TK Newsletter: The Appalling Death Of An Extremely Strange Genius
In memory of N.V. Gogol, who died 169 years ago today
I turned fifty-one this week. Terror of age is becoming a key comic subtext of my life. The first line of a novel I tried to write recently read, He looked in the mirror and shrieked.
There’s a scene in Nikolai Gogol’s The Overcoat where the hero, a dim and nervous clerk named Akaky Akakievich, goes to the tailor to try to patch up his ancient greatcoat. It’s coming apart at the seams, the victim of St. Petersburg’s relentless winters and too many years of service. Akaky asks for one last repair job, but the merciless tailor Petrovich, having laid the coat out on a table, quickly pronounces the patient dead.

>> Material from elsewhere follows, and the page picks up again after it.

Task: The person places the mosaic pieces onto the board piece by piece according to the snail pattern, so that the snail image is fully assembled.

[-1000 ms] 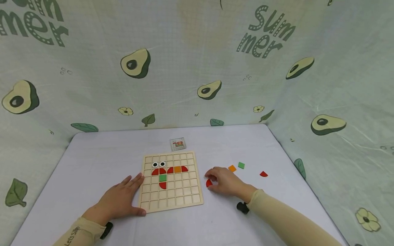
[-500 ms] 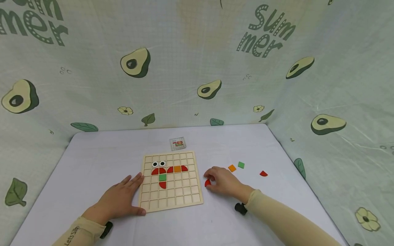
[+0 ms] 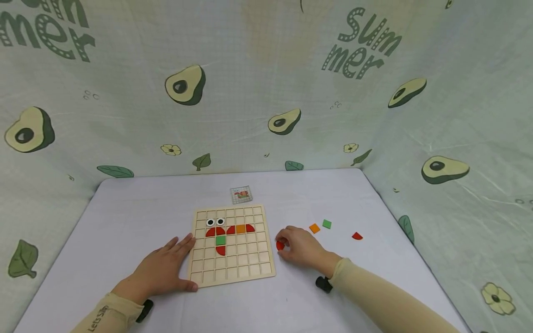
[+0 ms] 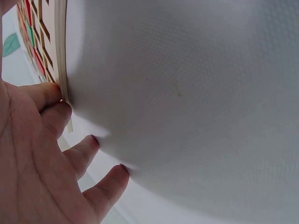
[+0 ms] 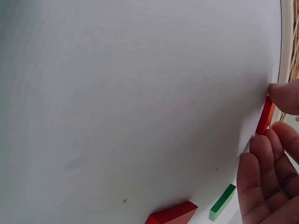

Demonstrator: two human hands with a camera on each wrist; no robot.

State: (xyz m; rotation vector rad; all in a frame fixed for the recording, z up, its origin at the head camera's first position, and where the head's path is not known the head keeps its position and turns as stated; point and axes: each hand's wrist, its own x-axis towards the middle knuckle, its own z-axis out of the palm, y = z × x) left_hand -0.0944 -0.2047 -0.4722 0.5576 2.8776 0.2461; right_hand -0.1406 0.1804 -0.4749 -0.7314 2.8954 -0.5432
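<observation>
My right hand (image 3: 304, 247) pinches a red quarter-circle tile (image 3: 280, 245) between thumb and fingers, low over the table just right of the wooden grid board (image 3: 250, 263). In the right wrist view this red tile (image 5: 266, 115) shows edge-on between thumb and fingertips. My left hand (image 3: 160, 268) lies with fingers spread against the board's left edge; the left wrist view has fingertips touching the board's side (image 4: 61, 51). On the board sit two eye tiles (image 3: 215, 222), several red quarter-circle tiles (image 3: 220, 250), an orange square (image 3: 240, 229) and a green square (image 3: 220, 240).
Right of the board lie a loose orange square (image 3: 314, 228), a green square (image 3: 326, 224) and a red quarter-circle (image 3: 357, 236). A small picture card (image 3: 241, 194) lies behind the board. A patterned cloth (image 3: 233, 83) hangs behind the white table (image 3: 137, 208).
My right hand has shifted slightly left with the red quarter-circle tile, which is turned a little in its fingers. The left hand and the board stay where they were.
</observation>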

“No, it can’t be repaired, the wretched garment,” he snaps.
Akaky, in denial, tries to protest: it’s just a bit worn on the shoulders! Petrovich cuts him off. “The stuff is rotten, if you put a needle in it, it would give way.” “Let it give way, but you must patch it,” counters Akaky. “There is nothing to put a patch on,” Petrovich says, and Akaky recoils in horror, grasping the awful truth: we all, eventually, run out of patches.
Gogol, my childhood hero, died 169 years ago today, on March 4, 1852. Fitting for him, it might have been the most preposterously horrific act of self-destruction in literary history.
Gogol was a genius, but a peculiar and probably very unpleasant kind. If Mozart came out of the womb hearing symphonies, the baby born in Sorochintsy, Ukraine in 1809 had a different fate. It was as if God whacked him with a shovel, locking his brain in the moment of hearing the funniest joke ever told. That may sound wonderful, but there’s a reason we eventually have to stop laughing — it hurts. The line between hilarity and terror is a thin one, as people who drop acid find out all the time. Gogol was a depressive who cheered himself up by imagining the funniest situations possible, but his gift in that area was so prodigious that he ultimately scared himself to death.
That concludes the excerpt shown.